Unequal Assistance: How Criminal Legal Aid Varies across the European Union
By Zaza Namoradze & Marion Isobel
Since 2009, the member states of the European Union have been steadily trying to establish standard protections for the rights of people who find themselves under police investigation, or facing criminal charges. If citizens can move across the EU to live, work, and study—so the EU argues— should they not also expect to find the same level of fairness in the criminal justice system? As a result of this effort, recent EU legislation has required detainees to be given information about their rights in a language they can understand, and to be guaranteed early access to a lawyer.
Now the member states are embarking upon the interconnected but thorny question of access and eligibility to legal aid: interconnected because without legal aid, rights remain illusory for the majority of suspects who may not have the ability to pay for their own lawyer.
So to support the negotiations, due to start in early May, we have produced a set of fact sheets that show how radically different the experience of legal aid can be across nine different EU countries. Here are some of the findings:
- In Greece and Poland, legal aid only becomes available once a suspect has been charged by the police, but not during questioning and investigation.
- Hungary’s police have discretion over which legal aid lawyer to appoint, threatening the independence of legal aid, and risking corruption.
- Germany has no formal legal aid scheme (which would be paid for by the state), although everyone has the right to a court-appointed lawyer in serious cases. Anyone who is convicted is then required to pay the total costs of the case. As a result, many people take out legal insurance.
- In Italy all defendants are required to have a lawyer, and due to very low financial eligibility, only very few enjoy legal aid. Many people fall into debt to pay for their lawyer.
- The income ceiling on eligibility for legal aid can vary wildly; in Hungary, a person earning less than €1,140 per year is eligible; in Finland, partial legal aid, which might cover 25-75 percent of costs, is available for anyone earning less than €15,600.
- Some governments, such as France, track national spending on legal aid.
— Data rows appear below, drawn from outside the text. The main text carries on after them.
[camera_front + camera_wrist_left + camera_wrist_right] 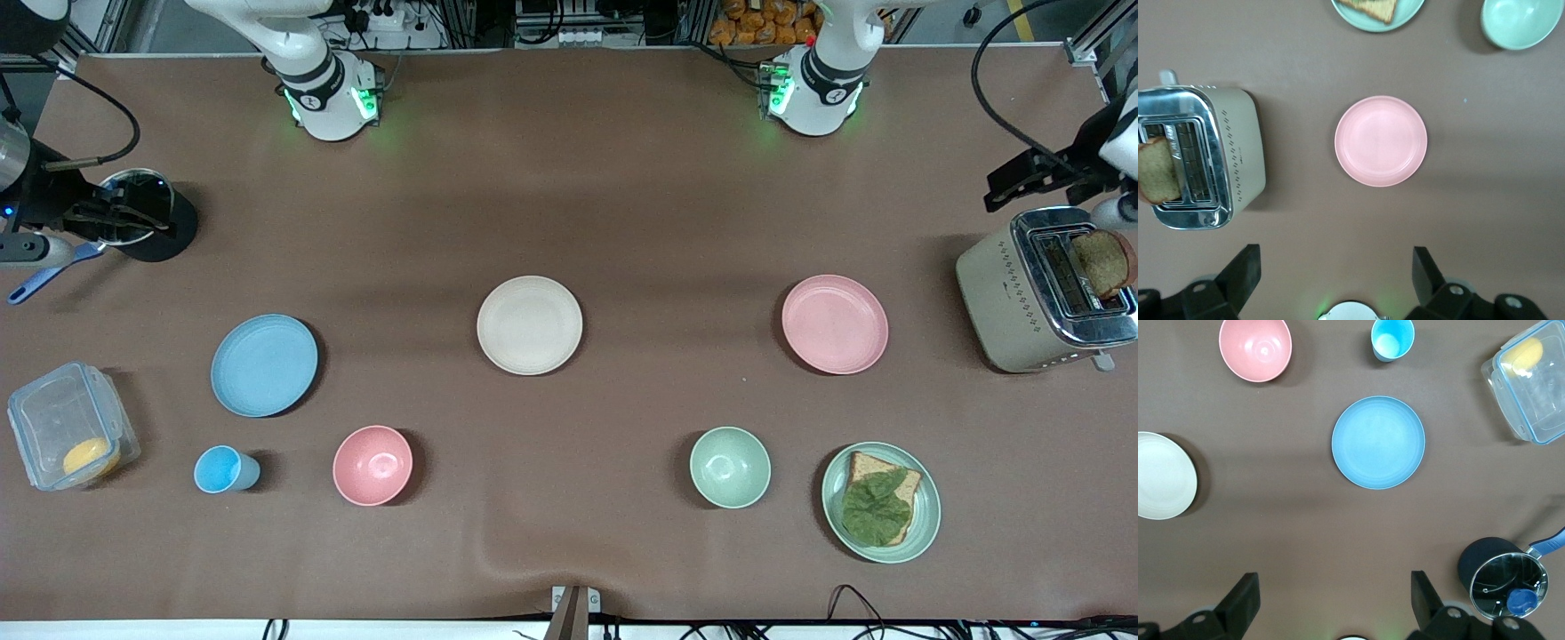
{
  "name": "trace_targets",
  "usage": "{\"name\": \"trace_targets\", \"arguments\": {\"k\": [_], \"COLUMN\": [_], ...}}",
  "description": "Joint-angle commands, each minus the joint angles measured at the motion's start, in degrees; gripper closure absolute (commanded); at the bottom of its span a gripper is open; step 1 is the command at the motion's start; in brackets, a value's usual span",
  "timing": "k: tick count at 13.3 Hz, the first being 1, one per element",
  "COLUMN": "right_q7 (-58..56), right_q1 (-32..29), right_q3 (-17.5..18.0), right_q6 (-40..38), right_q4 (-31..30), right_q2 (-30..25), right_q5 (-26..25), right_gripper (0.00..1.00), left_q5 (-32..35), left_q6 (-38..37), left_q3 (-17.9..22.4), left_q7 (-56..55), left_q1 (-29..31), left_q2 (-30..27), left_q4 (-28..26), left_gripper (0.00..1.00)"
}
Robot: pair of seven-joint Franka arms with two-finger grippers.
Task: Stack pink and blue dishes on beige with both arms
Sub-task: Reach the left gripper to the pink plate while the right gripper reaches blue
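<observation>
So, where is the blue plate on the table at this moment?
In the front view the blue plate lies flat toward the right arm's end of the table, beside the beige plate, with the small blue cup nearer the camera.

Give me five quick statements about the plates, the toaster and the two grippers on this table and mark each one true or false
1. The beige plate has nothing on it. True.
2. The pink plate is stacked on the beige plate. False: it lies alone on the table, toward the left arm's end.
3. The left gripper is open. True.
4. The right gripper holds the blue plate. False: it is open, and the plate lies on the table.
5. The toaster has no bread in it. False: a slice sticks out.
</observation>
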Motion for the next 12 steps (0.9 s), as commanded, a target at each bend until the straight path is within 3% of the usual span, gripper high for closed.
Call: {"name": "trace_targets", "arguments": {"k": [1, 4, 7, 9, 12], "right_q7": [0.1, -0.2, -0.3, -0.3, -0.4], "right_q1": [-0.4, -1.4, -3.5, -3.6, -5.0], "right_q3": [0.0, 0.0, 0.0, 0.0, -0.1], "right_q6": [-0.5, -0.5, -0.1, -0.1, 1.2], "right_q4": [0.8, 0.8, 1.6, 1.7, 1.9], "right_q2": [0.4, 0.7, 6.0, 9.6, 13.0], "right_q5": [-0.1, 0.1, 0.8, 0.2, -0.9], "right_gripper": [0.0, 0.0, 0.0, 0.0, 0.0], "left_q5": [1.3, 1.2, 1.0, 0.9, 0.5], "left_q6": [0.6, 15.4, 31.1, 37.2, 40.7], "left_q3": [-0.3, -0.3, -0.3, -0.4, -0.3], "left_q7": [-0.2, -0.3, -0.7, 0.1, 0.1], "left_q1": [0.4, 3.1, 3.7, 5.6, 5.7], "left_q2": [4.8, 4.7, 5.1, 7.3, 10.6], "left_q4": [-0.1, -12.5, -25.6, -29.3, -31.3], "left_gripper": [0.0, 0.0, 0.0, 0.0, 0.0]}}
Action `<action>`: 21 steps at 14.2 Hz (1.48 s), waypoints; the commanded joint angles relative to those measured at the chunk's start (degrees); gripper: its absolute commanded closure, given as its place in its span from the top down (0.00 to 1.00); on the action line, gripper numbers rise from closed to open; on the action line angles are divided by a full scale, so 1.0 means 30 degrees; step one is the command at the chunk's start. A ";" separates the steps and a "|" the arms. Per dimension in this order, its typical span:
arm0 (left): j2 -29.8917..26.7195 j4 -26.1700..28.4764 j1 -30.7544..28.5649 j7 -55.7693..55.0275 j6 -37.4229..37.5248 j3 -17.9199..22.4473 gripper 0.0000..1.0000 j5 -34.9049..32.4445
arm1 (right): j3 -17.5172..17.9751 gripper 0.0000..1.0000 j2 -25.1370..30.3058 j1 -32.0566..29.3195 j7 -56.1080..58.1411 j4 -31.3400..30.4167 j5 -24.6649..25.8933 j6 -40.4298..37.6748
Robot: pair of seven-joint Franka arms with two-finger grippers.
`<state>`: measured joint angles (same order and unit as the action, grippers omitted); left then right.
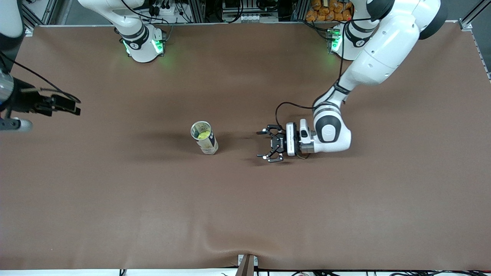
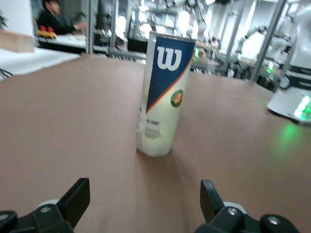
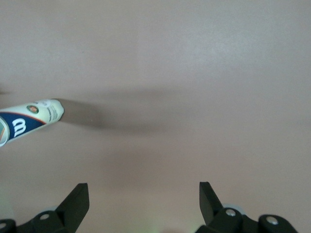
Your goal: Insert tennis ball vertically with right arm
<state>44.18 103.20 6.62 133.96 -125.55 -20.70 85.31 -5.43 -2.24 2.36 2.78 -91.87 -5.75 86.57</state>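
A tennis ball can [image 1: 205,138] stands upright on the brown table, its top open, with a yellow-green tennis ball [image 1: 203,134] inside. The can has a blue and white label and also shows in the left wrist view [image 2: 163,94] and the right wrist view [image 3: 31,119]. My right gripper [image 1: 73,106] is up in the air over the right arm's end of the table, open and empty [image 3: 143,194]. My left gripper [image 1: 261,144] is low over the table beside the can, toward the left arm's end, pointing at it, open and empty [image 2: 145,196].
The brown mat [image 1: 245,214] covers the whole table. The two arm bases [image 1: 144,46] [image 1: 345,42] stand along the table's edge farthest from the front camera. A small bracket [image 1: 247,264] sits at the nearest edge.
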 commanded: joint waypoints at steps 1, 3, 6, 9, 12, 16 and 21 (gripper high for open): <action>-0.1833 0.0961 -0.1761 -0.2313 0.0393 -0.0190 1.00 -0.3725 | 0.1394 1.00 0.0919 -0.0377 0.0099 0.0503 0.1995 -0.1139; -0.2188 0.0874 -0.2523 -0.3833 0.1678 -0.0103 1.00 -0.5660 | 0.1808 1.00 0.1213 -0.0640 0.0069 0.0740 0.2239 -0.1465; -0.2189 0.0318 -0.3783 -0.5858 0.2005 -0.0103 1.00 -0.9236 | 0.1665 1.00 0.1098 -0.0642 -0.0047 0.1441 0.2123 -0.1436; -0.2189 -0.0531 -0.4108 -0.7819 0.3059 0.0014 1.00 -1.1203 | 0.1605 1.00 0.1068 -0.0700 -0.0077 0.1473 0.2034 -0.1377; -0.2945 -0.1089 -0.3208 -0.9550 0.3090 0.1179 1.00 -1.2435 | 0.1517 1.00 0.1097 -0.1050 -0.0047 0.1473 0.2034 -0.1261; -0.4793 -0.1701 -0.1827 -1.2333 0.4492 0.4749 1.00 -1.4775 | 0.1517 1.00 0.1097 -0.1052 -0.2148 0.1414 0.2005 -0.0733; -0.5058 -0.5714 -0.1825 -1.6635 0.9526 0.8006 1.00 -1.7095 | 0.1517 1.00 0.1009 -0.1139 -0.2159 0.1502 0.1595 -0.0849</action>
<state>29.19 89.82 0.51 89.50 -102.29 0.04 35.79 -1.51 1.09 -0.11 -3.19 -88.36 -0.24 84.63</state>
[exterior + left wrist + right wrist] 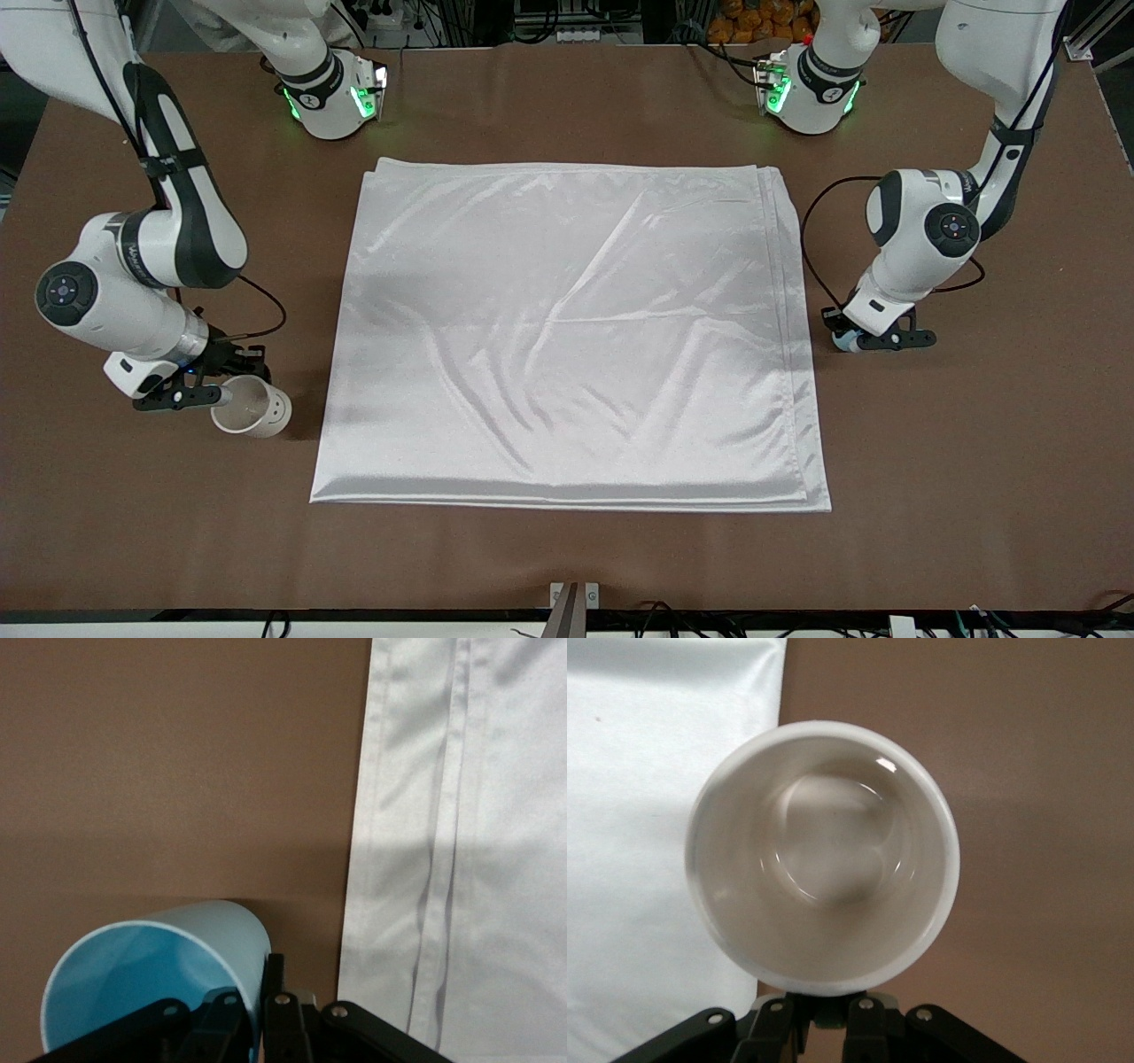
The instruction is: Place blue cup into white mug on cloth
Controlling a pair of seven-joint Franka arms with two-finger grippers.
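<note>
Front view: right gripper pinches the mug rim beside the cloth, at the right arm's bench edge; left gripper clamps the cup at the bench's left-arm edge.

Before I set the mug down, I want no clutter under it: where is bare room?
The whole cloth is bare, edge to edge. Crowded spots lie off it on the table: the right gripper holding the white mug at one end, the left gripper holding the blue cup at the other.
</note>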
In others, including Hungary and Poland, fragmented control through local courts produces no national data.
Further, many EU countries lack the institutional mechanisms needed to take a systemic approach to publicly funded legal aid services, while in the majority of countries there is no system for quality assurance or monitoring, leaving poor defendants at risk of receiving inadequate representation.
Lawyers’ fees for legal aid or court-appointed work are unreasonably low in several EU member states which lead to poor quality of assistance.
At the Open Society Justice Initiative, we believe that an effective system of legal aid is vital to ensure that everyone, regardless of economic status, is treated fairly by the law. We also argue that an efficient legal aid system, with proper monitoring of standards, is a vital part of an effective justice system, and that failing to invest in legal aid is a false economy—leading not only to the risk of unjust convictions, but to other costs such as lengthier trials and an over-use of pretrial detention for defendants who should be freed on bail but who lack proper legal representation to ask for it.
The EU has taken important steps along the road towards reform it first laid out in 2009. But if the reforms already undertaken are to have a real impact, they need to be supplemented with a comprehensive and strong EU directive on legal aid, covering the entire criminal justice proceedings.
Zaza Namoradze, director of the Open Society Justice Initiative’s Berlin office, oversees programs on legal capacity development, legal empowerment, legal aid reform, and access to justice.
Until September 2017, Marion Isobel was a legal officer with the Open Society Justice Initiative.